La jeune se tira calmement, n'osant pas défier la magicienne diabolique. Pourtant, elle n'était pas convaincue : aucun changement apparent en elle n'avait eu lieu.

Les jours passèrent. Les saisons basculèrent les unes après les autres - oui je sais, la scène est typique, comme toute la vie d'ailleurs. Avec le temps, elle se rendit compte qu'elle n'était capable que de dire des gentillesses, des mots sucrés et de cracher du miel. Et effectivement, tous les gens l'aimèrent. Elle était tellement admirée qu'on la désigna même ambassadrice du village. 

Cependant, à chaque fois qu'une phrase non plaisante menaçait de quitter sa bouche, sa langue se nouait sous l'effet du sort de la sorcière. Eventuellement, elle arrêta d'essayer, et rongée par ses pensées qui ne pouvaient être exprimées à l'air libre, elle vieillit rapidement et mourut à trente ans. 
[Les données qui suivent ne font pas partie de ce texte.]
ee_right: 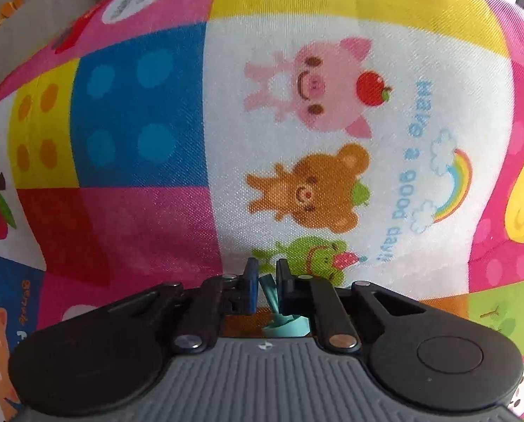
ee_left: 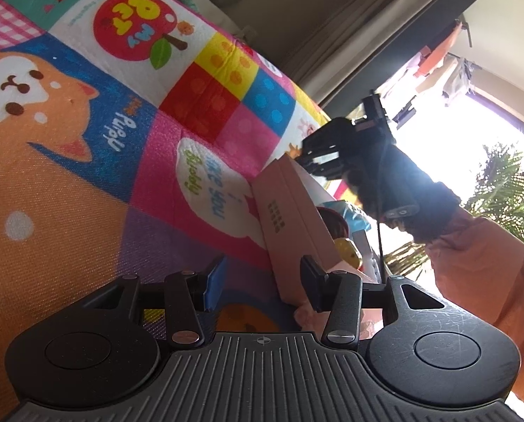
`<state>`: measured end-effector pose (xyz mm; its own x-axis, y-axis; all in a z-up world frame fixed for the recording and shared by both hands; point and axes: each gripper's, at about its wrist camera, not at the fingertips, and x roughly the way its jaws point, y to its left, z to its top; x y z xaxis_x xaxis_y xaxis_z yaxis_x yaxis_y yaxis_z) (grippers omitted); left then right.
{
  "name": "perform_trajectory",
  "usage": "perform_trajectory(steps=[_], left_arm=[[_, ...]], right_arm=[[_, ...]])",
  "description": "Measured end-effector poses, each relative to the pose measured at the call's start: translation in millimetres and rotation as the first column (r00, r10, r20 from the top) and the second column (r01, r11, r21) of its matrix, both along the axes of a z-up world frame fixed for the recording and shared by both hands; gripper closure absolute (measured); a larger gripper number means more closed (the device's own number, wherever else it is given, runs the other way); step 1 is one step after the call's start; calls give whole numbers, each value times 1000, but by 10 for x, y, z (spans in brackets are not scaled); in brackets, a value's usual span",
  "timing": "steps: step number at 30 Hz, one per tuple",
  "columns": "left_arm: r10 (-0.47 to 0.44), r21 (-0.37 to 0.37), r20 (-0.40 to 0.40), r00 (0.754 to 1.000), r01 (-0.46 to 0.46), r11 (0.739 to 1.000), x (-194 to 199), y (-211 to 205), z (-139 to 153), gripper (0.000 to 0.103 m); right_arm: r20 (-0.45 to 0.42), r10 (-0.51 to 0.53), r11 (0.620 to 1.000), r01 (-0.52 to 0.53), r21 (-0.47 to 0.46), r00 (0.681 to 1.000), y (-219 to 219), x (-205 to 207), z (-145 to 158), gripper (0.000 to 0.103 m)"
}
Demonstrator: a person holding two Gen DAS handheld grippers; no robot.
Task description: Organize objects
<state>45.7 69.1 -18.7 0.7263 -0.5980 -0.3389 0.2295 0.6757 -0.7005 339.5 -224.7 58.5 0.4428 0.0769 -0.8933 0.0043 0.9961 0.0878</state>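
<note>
Left gripper [ee_left: 258, 283]: standing part open, 1 blue-padded finger [ee_left: 214, 283] on the left side of the view, 1 black finger [ee_left: 313, 286] on the right; black finger lying against the near edge of the pink box, but nothing being pinched between the 2.
Right gripper [ee_right: 265, 283]: pressed together on a small teal plastic piece [ee_right: 274, 304], its thin stem running up between the 2 pads and its wider base hanging out below them; pointing steeply down at the mat.
Right gripper in the left view [ee_left: 318, 160]: hovering just over the far top corner of the pink box, held by a hand in a dark glove [ee_left: 385, 190] with an orange sleeve [ee_left: 480, 263] behind it.
Pink box [ee_left: 290, 218]: sitting on the mat, standing open, long side facing the left camera with a small dark print on it.
Box contents: showing a yellow toy [ee_left: 348, 251], something red-brown and something light blue; too hidden to tell further.
Mat [ee_left: 86, 176]: lying under everything, patchwork of bright squares with a cartoon dog, an apple, a pig, a bear and a frog.
Background: showing a curtain [ee_left: 360, 24], a bright window and a green plant [ee_left: 508, 190].
</note>
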Motion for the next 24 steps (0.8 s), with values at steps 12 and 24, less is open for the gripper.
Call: perform_trajectory(steps=[12, 24], left_arm=[[6, 31, 27, 1000, -7, 1000, -53, -41, 39, 53], [-28, 190, 91, 995, 11, 982, -189, -313, 214, 53]], right_arm=[[321, 82, 982, -132, 138, 944, -213, -1345, 1260, 96], [230, 63, 950, -129, 284, 971, -633, -3178, 491, 95]])
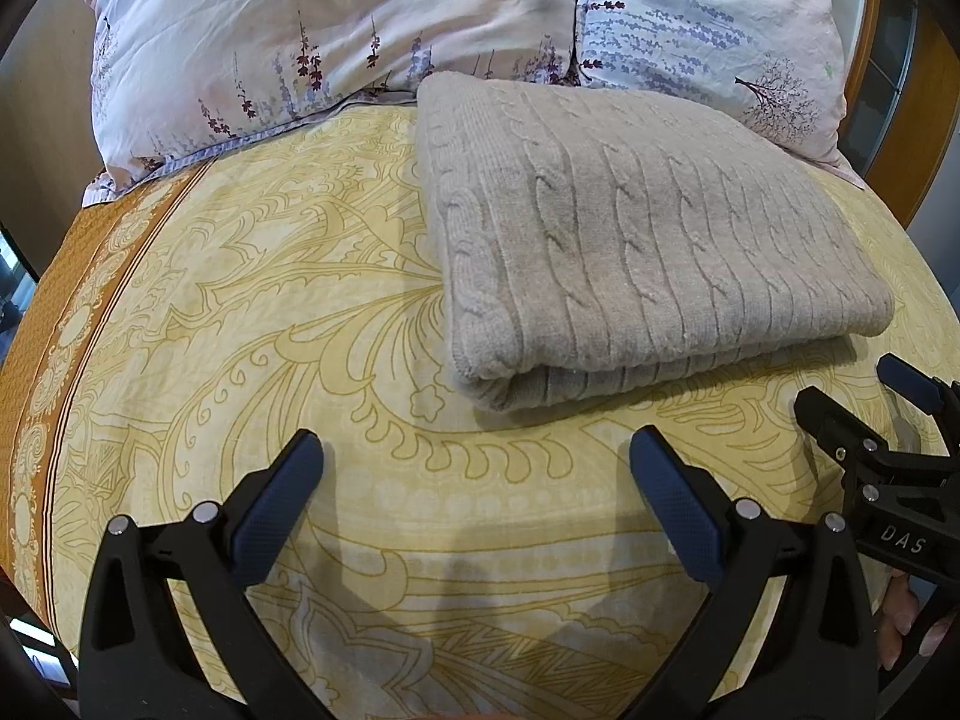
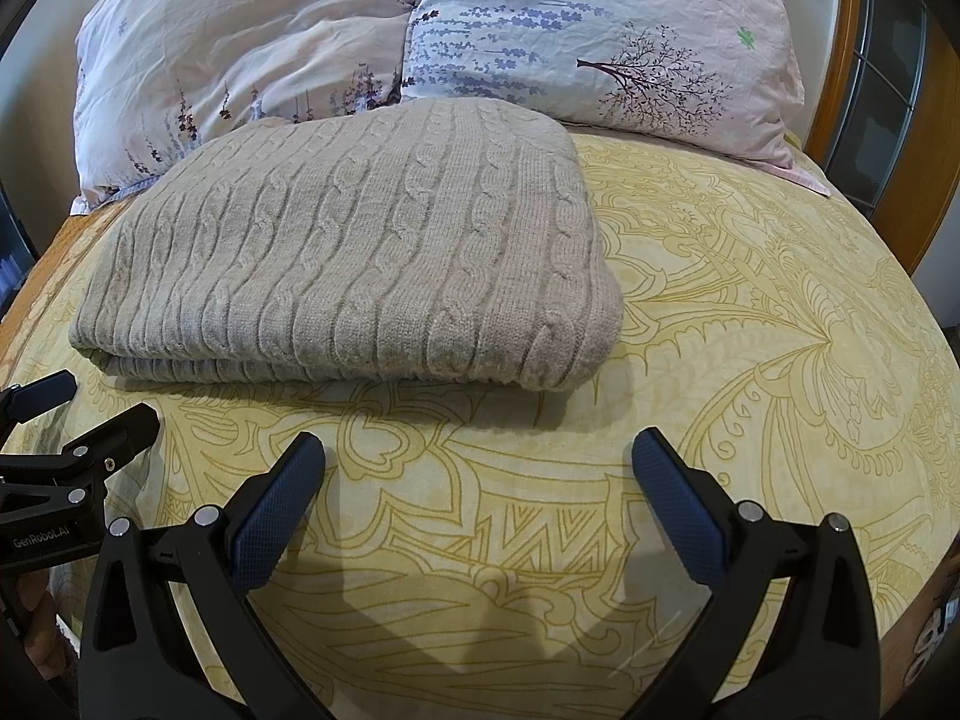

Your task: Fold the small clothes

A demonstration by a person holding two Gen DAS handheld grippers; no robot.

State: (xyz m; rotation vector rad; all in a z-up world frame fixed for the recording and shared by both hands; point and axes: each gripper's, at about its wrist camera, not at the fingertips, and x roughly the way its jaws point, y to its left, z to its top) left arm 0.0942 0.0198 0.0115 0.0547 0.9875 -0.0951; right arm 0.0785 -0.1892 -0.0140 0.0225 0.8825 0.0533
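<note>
Lying folded on the bedspread (image 1: 240,312), the sweater (image 1: 636,234) sat just ahead of the left gripper (image 1: 477,468) and right gripper (image 2: 478,468), both spread wide and empty.

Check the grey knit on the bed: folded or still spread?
Folded: the grey knit lies as a compact rectangle, stacked layers showing along its near edge.

The sweater (image 1: 648,240) is thick grey cable-knit wool, matt and ribbed. The bedsheet (image 1: 288,312) is smooth printed cotton. The pillows (image 2: 570,36) at 12 o'clock are wrinkled thin cloth. The headboard (image 2: 840,60) is glossy wood.
</note>
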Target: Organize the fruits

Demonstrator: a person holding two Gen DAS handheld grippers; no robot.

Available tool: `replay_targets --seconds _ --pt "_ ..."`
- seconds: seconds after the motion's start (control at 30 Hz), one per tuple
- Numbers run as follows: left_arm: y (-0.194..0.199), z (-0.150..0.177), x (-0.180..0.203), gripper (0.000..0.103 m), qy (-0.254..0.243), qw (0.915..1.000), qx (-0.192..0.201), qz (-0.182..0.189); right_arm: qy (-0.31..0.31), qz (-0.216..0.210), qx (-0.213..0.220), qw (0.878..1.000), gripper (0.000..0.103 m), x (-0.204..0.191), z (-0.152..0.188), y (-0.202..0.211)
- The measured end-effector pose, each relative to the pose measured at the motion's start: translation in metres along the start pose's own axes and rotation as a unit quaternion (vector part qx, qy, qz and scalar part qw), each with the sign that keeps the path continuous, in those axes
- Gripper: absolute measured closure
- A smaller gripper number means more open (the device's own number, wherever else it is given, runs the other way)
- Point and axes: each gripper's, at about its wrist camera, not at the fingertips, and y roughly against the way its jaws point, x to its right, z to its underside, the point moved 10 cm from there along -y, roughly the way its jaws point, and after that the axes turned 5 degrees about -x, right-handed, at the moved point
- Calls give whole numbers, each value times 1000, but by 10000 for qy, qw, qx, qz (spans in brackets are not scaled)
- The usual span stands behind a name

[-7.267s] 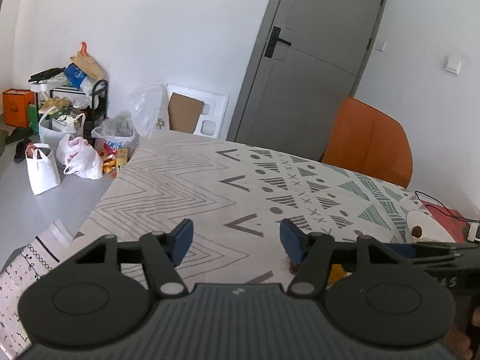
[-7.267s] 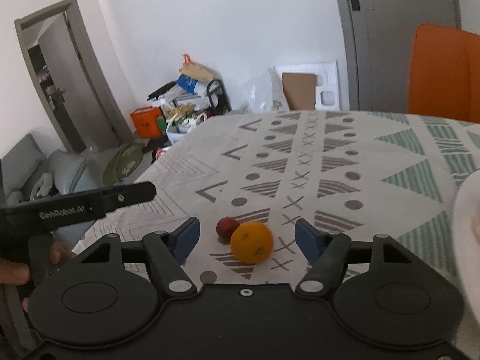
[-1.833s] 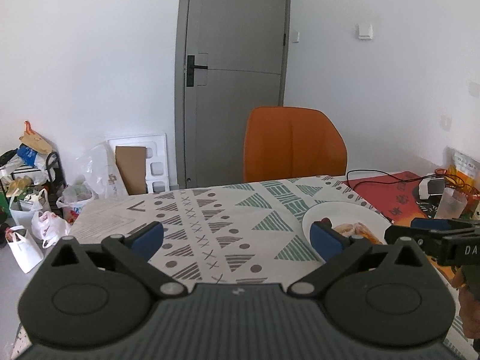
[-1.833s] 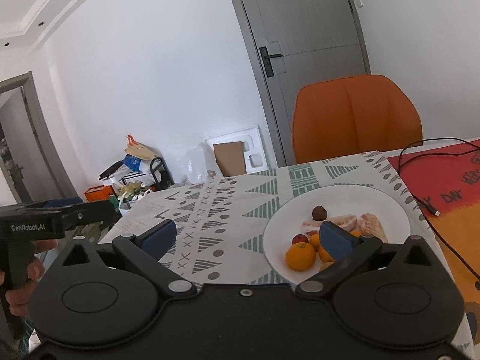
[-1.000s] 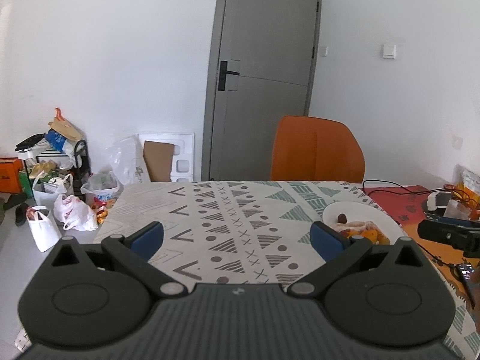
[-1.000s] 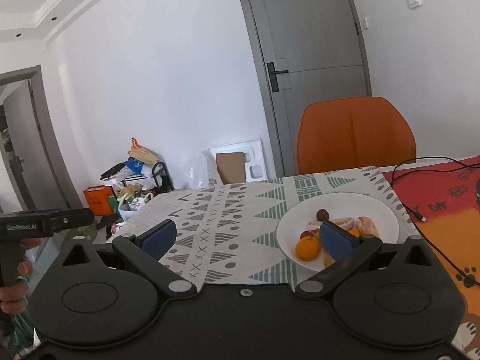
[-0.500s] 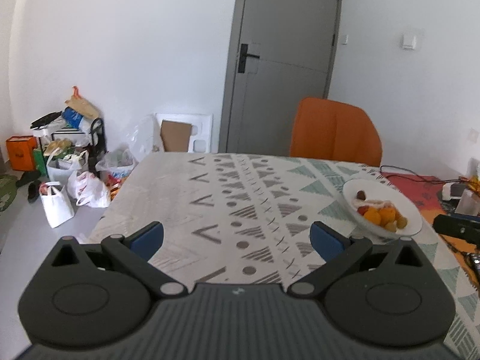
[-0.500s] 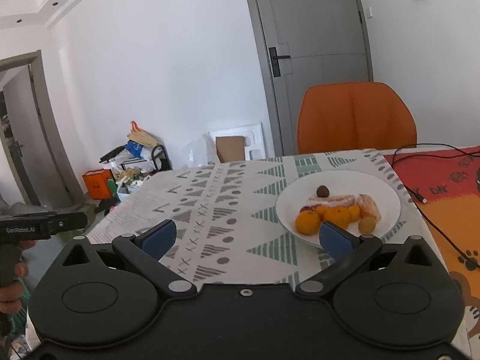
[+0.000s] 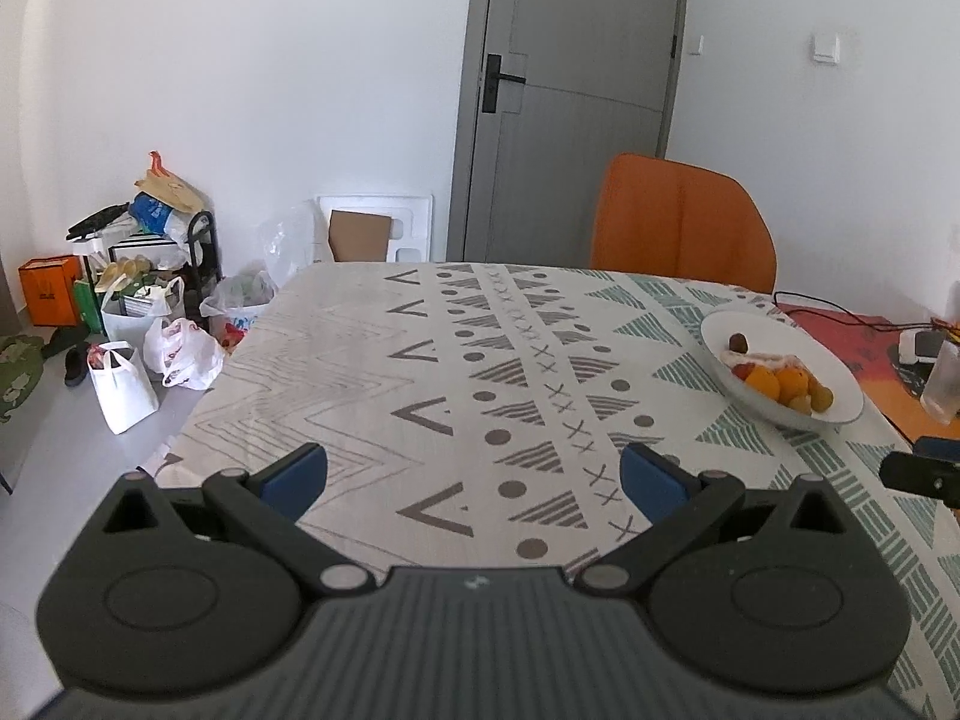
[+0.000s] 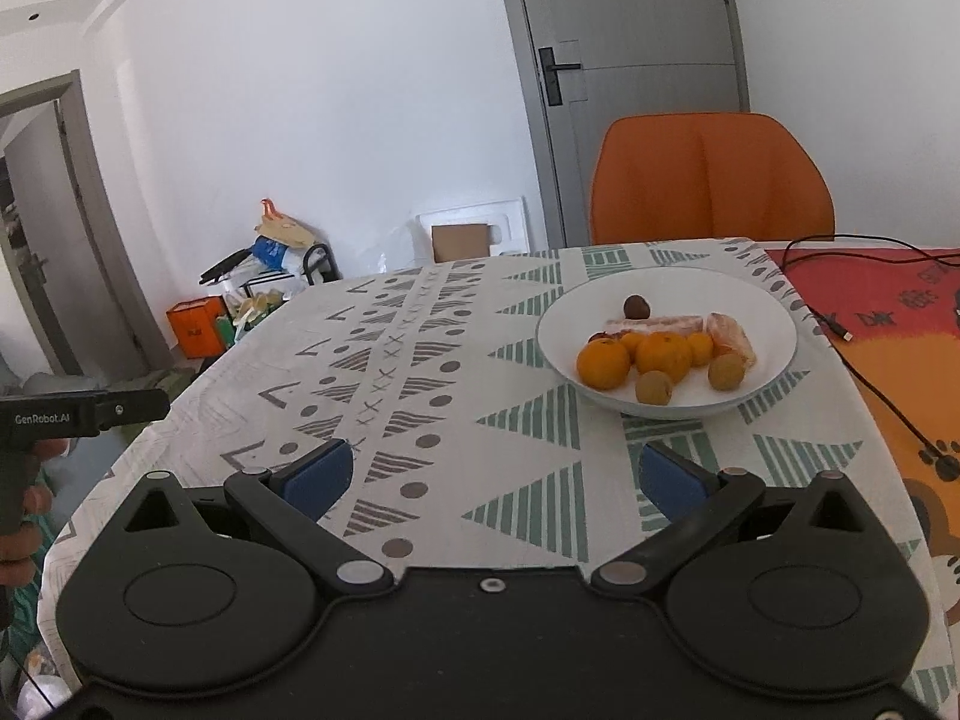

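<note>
On the worktop (image 10: 480,420): white plate (image 10: 774,300) holds all visible fruits (image 10: 663,354).
Round, light, bruisable; grip across widest part. Left tool (image 9: 474,474) and right tool (image 10: 495,471) gape wide, empty.

- The left gripper (image 9: 474,477) is held level above the near part of the tablecloth, its blue-padded fingers (image 9: 295,476) spread wide with nothing between them.
- The right gripper (image 10: 492,474) hovers likewise near the table's near edge, its fingers (image 10: 671,476) wide apart and empty.
- In the right wrist view, the left hand (image 10: 21,516) grips the left gripper's handle at the far left.
</note>
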Motion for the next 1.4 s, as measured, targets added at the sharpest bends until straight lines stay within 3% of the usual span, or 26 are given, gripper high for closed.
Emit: replay_targets --seconds 1.4 --pt "6 3 1 0 -110 9999 10 -5 -21 -75 -15 10000 0 -7 0 1"
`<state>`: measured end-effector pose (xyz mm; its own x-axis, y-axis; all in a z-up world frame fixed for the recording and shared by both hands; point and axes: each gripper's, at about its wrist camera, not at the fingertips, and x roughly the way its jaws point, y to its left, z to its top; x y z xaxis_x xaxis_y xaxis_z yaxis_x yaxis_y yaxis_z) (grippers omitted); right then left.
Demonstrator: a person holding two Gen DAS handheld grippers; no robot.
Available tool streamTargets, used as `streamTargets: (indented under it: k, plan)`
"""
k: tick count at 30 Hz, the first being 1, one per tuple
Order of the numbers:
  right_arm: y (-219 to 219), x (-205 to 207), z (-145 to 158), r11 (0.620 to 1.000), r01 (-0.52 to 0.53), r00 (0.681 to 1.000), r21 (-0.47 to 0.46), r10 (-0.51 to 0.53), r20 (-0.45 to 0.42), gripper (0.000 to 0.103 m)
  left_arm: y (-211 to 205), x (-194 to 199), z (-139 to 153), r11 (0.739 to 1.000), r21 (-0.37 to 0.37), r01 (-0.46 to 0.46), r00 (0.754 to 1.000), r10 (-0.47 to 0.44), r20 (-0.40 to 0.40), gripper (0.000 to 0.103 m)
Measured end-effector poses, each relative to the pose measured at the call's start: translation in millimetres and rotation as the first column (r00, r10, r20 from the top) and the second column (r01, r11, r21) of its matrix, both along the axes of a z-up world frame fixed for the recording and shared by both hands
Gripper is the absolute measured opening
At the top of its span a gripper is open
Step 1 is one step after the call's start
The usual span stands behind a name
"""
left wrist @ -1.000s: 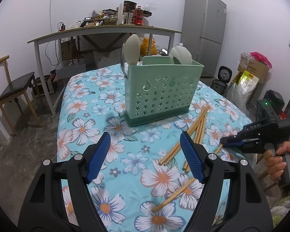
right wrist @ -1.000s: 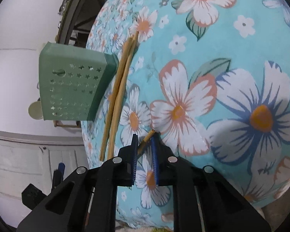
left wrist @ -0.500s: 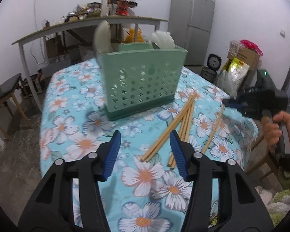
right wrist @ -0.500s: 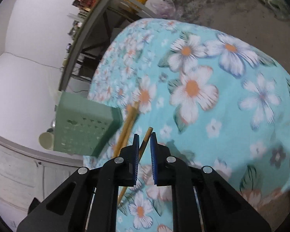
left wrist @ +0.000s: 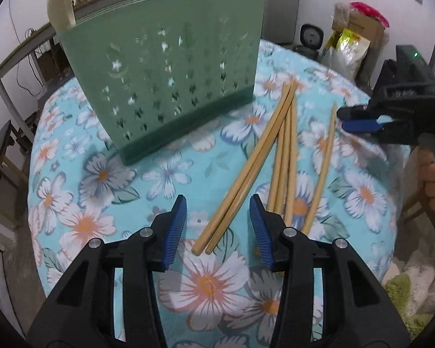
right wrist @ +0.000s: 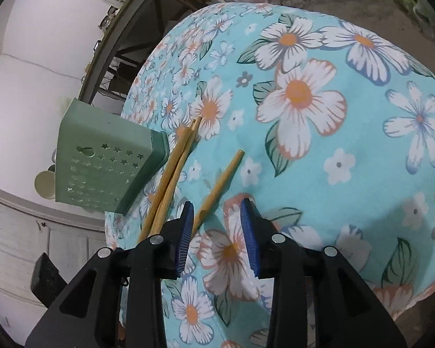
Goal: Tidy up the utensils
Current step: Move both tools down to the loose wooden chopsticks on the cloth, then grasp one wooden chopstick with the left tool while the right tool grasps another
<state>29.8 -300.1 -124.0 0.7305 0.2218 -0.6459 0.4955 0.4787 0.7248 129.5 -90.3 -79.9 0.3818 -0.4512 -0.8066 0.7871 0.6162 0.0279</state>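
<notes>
Chopsticks (left wrist: 255,162), about 6, lie loose beside the basket (left wrist: 165,87); left gripper (left wrist: 217,226) closing around 2, right gripper (right wrist: 217,232) opening, empty.

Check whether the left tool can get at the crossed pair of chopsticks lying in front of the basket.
Probably yes. The left tool is closing with the chopstick pair's near ends between its pads, nothing covering them; the green basket stands clear behind.
</notes>
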Motion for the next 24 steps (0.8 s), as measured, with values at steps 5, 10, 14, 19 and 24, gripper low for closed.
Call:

Pourquoi ? Car l'on ne vit vraiment qu'à travers des transports à éprouver, des pensées à exclamer et des causes à défendre. L'on ne vit vraiment que si l'on est haï pour être nous-même. Je dis donc je suis. L'essence de chacun est unique. Pour être aimé de tous, il faut devenir un rien. 

Pour la jeune-vieille qui disait des sottises qu'elle ne pensait pas et taisait des avis qu'elle pensait, on qualifia son cas d’« illa simulatione », le pire des vices. Allez chercher ce que ça veut dire, car la curiosité, quant à elle, ne tue pas.